Directions -> Only the stretch of the listing below that runs from the line with "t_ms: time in" through the line with "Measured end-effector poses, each" is to be printed, exactly and with both ends.

===== Dataset content

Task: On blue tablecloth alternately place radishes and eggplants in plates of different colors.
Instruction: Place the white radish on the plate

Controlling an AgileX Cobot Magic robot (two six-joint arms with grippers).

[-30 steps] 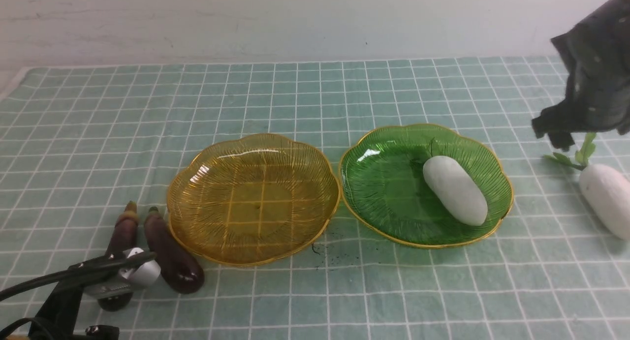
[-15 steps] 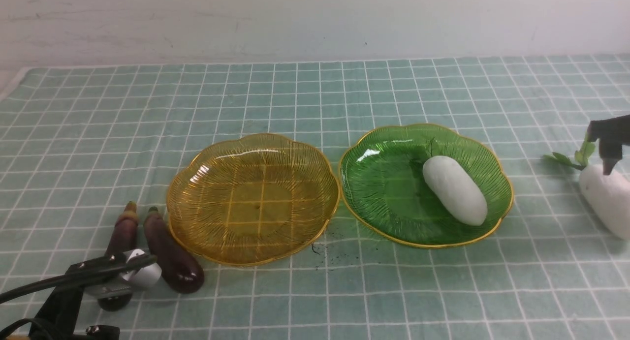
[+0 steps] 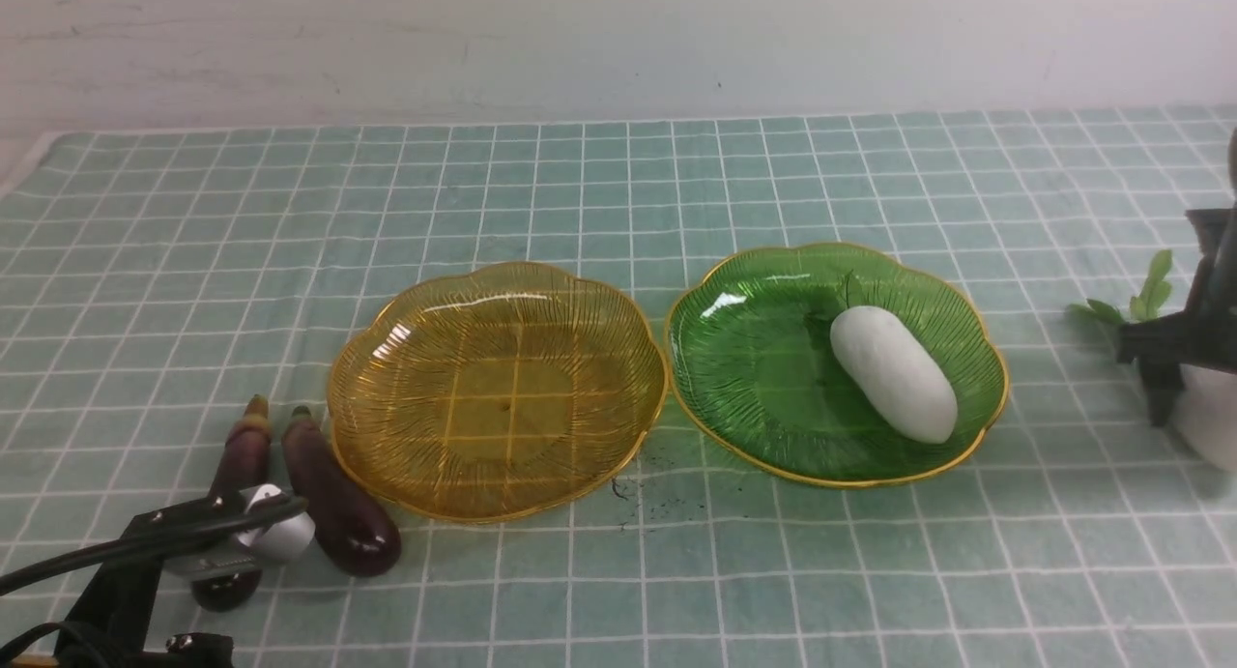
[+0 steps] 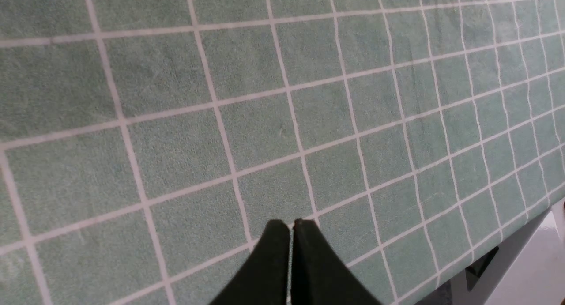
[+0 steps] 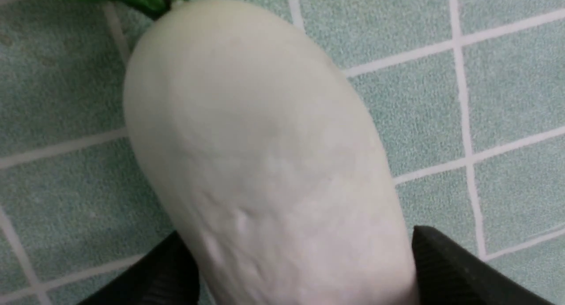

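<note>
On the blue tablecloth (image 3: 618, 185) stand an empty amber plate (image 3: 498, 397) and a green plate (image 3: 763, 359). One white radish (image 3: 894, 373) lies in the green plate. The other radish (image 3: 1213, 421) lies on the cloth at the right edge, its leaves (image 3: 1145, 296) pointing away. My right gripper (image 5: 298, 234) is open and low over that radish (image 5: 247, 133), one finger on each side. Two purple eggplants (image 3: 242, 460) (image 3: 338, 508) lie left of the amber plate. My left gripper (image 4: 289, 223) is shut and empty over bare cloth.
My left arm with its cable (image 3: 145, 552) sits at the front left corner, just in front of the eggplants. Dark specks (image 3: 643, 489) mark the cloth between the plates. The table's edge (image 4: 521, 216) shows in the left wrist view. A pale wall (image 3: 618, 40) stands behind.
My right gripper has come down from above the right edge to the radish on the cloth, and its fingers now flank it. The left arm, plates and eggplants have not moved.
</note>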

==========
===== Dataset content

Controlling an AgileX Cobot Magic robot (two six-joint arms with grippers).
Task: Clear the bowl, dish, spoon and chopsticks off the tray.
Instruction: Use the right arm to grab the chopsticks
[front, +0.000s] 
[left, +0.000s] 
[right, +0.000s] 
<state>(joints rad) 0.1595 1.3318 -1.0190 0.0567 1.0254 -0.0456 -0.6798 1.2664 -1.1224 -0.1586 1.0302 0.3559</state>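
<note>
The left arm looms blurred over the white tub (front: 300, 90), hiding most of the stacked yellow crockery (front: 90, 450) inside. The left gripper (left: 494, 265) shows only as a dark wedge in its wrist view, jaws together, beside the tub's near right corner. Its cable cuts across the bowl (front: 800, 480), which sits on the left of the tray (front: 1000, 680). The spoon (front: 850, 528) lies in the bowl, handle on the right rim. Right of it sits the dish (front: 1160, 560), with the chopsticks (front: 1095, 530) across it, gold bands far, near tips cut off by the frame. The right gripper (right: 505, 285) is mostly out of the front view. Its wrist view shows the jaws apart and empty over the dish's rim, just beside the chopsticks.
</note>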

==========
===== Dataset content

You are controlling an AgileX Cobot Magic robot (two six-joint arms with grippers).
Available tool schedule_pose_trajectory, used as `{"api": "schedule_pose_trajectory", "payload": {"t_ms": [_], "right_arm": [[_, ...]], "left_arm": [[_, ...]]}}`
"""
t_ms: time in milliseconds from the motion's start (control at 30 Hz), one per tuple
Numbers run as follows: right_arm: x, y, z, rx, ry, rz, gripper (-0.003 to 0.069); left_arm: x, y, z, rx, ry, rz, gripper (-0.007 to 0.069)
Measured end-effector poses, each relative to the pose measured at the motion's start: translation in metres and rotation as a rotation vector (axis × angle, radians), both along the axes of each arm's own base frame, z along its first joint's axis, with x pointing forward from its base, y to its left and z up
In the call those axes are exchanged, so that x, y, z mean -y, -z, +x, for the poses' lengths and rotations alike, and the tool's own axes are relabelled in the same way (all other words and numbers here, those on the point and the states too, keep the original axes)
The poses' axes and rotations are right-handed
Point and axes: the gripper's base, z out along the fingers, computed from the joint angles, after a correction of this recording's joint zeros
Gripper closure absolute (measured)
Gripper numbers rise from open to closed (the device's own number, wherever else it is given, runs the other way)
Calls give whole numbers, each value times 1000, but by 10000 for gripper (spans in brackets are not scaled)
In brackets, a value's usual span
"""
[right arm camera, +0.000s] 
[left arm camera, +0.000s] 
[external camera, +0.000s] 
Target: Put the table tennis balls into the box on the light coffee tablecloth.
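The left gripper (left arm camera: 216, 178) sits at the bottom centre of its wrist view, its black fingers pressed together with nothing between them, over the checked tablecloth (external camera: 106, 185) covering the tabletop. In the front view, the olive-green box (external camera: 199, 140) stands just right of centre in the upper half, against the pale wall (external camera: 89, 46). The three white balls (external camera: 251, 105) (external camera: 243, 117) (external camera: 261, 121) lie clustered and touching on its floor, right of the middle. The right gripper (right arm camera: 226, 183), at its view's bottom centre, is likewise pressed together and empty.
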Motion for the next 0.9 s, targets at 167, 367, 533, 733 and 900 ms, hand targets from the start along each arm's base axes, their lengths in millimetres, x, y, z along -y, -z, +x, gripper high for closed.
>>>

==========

Answer to this problem ->
t_ms: time in milliseconds from the motion's start (control at 30 Hz), one per tuple
Numbers run as follows: right_arm: x, y, z, rx, ry, rz, gripper (-0.003 to 0.069); left_arm: x, y, z, rx, ry, rz, gripper (-0.007 to 0.069)
Measured end-effector poses, each relative to the pose measured at the motion's start: translation in metres and rotation as a rotation vector (axis × angle, radians), both along the axes of each arm's own base frame, z along its first joint's axis, with x pointing forward from its base, y to its left and z up

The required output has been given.